Easy homemade 5 ingredient Grated Amla Murabba (aka Nellikayi / Indian Gooseberry Murabba) made using Jaggery without any refined sugar.
Murabba means sweetened fruit preserve and Amla Murabba is a favorite of many Indians including yours truly. All through the years we lived in the US, quite often I lamented over the unavailability of fresh gooseberries. Frozen ones never really counted for me.
So, when we moved to India almost 9 months back (the reason I have been missing from this space for all this while!), one of the things that I had to catch up on was savoring local produce from the market, to make up for all that I had missed over so many years.
The star of the season (when I began recipe testing and drafting this post ) was Amla or Nellikayi aka Indian Gooseberry. And when they began to appear heaped up on four wheeled carts, I binge bought them whenever I spotted them, held them like jewels, stared at them as if a long lost object found, licked the freshly cut gooseberries and enjoyed chewing on their mouth puckering goodness.
Though the season begins usually around November, I can still find them in the Malleswaram market, a place that I frequent at will, whim and fancy!
With the season’s first lot, I learnt to make my Amma’s special Gooseberry pickle in raw tamarind juice, which was on my bucket list forever. Then I made more variations of gooseberry pickles. When I was contented with pickle making, I wanted to try my hand at something I never tried before. Lots of ideas began to float. Finally I just decided to stick to this simple and easy grated Amla Murabba. One because I never made Murabba; two because, I want my kids to be able to eat without fussing, given the fact that it has ginormous amounts of vitamin C. Lastly because, ever since we moved, all of us have been taking turns falling sick (which by the way is a part of moving to India) and badly needed building up our lost immunity.
This recipe is quite simple and forgiving. Just use clean and dry glass bottles for storage. My choice of sweetener is jaggey hands down which I urge everyone I know to do so as well.
It is a great idea to make at home because like anything else commercially available, even store bought Murabba isn’t spared of chemicals.
We like it. Hope you do get to make it at home too.
Did you know that Gooseberries are great for the liver? Well, there you go. Just another excuse to make this. One button rejuvenator in a spoonful of this Murabba.
Makes about 400 gms of Murabba
- 1/2 kg Amla / Indian Gooseberries (about 12-15 large gooseberries)
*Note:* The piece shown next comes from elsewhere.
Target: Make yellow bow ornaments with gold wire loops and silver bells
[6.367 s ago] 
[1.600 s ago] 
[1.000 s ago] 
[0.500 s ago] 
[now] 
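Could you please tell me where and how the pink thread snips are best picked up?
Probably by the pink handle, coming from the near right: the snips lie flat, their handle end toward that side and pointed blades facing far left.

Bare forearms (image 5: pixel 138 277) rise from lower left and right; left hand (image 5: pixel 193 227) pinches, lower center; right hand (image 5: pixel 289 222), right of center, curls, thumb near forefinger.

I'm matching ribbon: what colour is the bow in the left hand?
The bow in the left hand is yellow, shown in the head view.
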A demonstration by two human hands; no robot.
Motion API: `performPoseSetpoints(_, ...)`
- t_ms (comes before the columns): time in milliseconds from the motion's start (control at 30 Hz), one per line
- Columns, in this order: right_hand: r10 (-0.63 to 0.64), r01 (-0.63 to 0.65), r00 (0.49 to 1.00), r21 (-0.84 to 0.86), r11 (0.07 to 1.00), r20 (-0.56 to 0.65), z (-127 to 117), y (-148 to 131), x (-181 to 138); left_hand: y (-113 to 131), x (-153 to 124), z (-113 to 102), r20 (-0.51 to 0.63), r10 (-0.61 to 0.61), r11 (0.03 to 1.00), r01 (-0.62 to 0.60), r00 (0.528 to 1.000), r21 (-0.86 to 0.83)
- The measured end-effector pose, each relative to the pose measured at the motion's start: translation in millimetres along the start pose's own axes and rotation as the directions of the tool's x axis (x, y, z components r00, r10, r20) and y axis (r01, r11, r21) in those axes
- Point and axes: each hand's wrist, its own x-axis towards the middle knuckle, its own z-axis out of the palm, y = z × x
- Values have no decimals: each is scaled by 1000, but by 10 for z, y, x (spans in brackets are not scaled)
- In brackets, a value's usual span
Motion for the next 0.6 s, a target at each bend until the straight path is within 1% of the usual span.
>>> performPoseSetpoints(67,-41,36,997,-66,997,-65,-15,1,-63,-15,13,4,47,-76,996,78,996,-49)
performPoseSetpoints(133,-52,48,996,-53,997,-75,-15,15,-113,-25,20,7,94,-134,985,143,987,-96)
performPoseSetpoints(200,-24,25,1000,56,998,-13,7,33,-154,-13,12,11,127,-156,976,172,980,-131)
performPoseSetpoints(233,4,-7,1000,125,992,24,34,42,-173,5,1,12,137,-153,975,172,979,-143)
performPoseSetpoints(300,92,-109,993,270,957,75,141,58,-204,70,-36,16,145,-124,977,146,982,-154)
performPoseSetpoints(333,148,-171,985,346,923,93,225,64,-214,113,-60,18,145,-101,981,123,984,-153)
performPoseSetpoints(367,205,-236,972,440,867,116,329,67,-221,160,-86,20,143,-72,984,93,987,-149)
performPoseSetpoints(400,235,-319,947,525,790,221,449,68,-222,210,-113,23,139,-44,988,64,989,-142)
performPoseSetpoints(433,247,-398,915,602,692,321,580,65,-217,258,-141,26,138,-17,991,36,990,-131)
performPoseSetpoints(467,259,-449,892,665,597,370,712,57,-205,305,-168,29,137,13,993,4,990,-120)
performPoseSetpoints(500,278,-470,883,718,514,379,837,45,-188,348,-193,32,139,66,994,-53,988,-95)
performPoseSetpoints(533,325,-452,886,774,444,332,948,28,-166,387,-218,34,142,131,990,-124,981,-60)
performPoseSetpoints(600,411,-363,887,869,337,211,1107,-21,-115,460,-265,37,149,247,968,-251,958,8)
- 450 gm Kolhapuri dark brown Jaggery (Bucket or Round Bella)
- 1/2 cup water
- 2-3 cardamom pods powdered (1/4 tsp powder)
- pinch of salt
Wash Gooseberries well and towel dry completely.
Finely grate the gooseberries and keep aside. Makes about 2-1/2 cups. Discard the seeds.
Roughly chop jaggery using a serrated knife (this helps in melting jaggery quickly)
Heat jaggery and 1/2 cup water in a sauce pan until melted. Strain this liquid to get rid of sand like impurities in the jaggery. Do not skip this step.
Pour strained liquid jaggery to a thick bottomed pan or kadai and heat on medium and bring to soft ball consistency.
To check for the soft ball consistency, keep water in a small bowl. Constantly stir the jaggery syrup. Large bubbles begin to form and make way for a frothing syrup. Put a drop of syrup in the bowl of water and try to roll into a ball. When the syrup can be rolled into a soft ball in the water without melting away, the desired soft ball consistency is reached.
Bringing the jaggery syrup first to the soft ball consistency before adding the grated gooseberries helps reduce the overall cooking time and also in not losing much of the vitamin C which is heat sensitive. So do not skip this step.
Now add grated gooseberries, pinch of salt and mix well. The mixture will become watery due to the moisture content of the gooseberries.
Keep stirring until all the moisture is gone and the Murabba comes together as a single mass. When you spoon it, it should not fall easily.
Add powdered cardamom, mix well and let cool completely.
When cooled, store in a sterilized air tight glass jar.
Tastes best the next day.
Eat a spoon a day first thing in the morning for maximum benefits.
- When buying, pick the freshest looking, unblemished gleaming gooseberries.
- If you so like, you can even grind gooseberries (without water) instead of grating.
- Stores well without refrigeration for more than 6 months.
- Always handle with a dry non-reactive spoon.
Recently I have started following your blog and thank you for the detailed recipes. Since amla is in the season , I would like to try amla pickle. Could you please share your mom’s recipe of the gooseberry pickle in raw tamarind juice.
Thank you for following Tejaswi 🙂
I will be posting that recipe soon on the blog.
Hope to see you around!
I just wanted to know if this recipe of Amla murabba can be tried without actually cooking the gooseberries. Thank you.
Could this recipe be tried without cooking the gooseberries? Thanks
Radhika @ justhomemade says
I haven’t tried without cooking. You could try sun-cooking – putting the jar out in the sun if you have access to plenty of direct sunlight.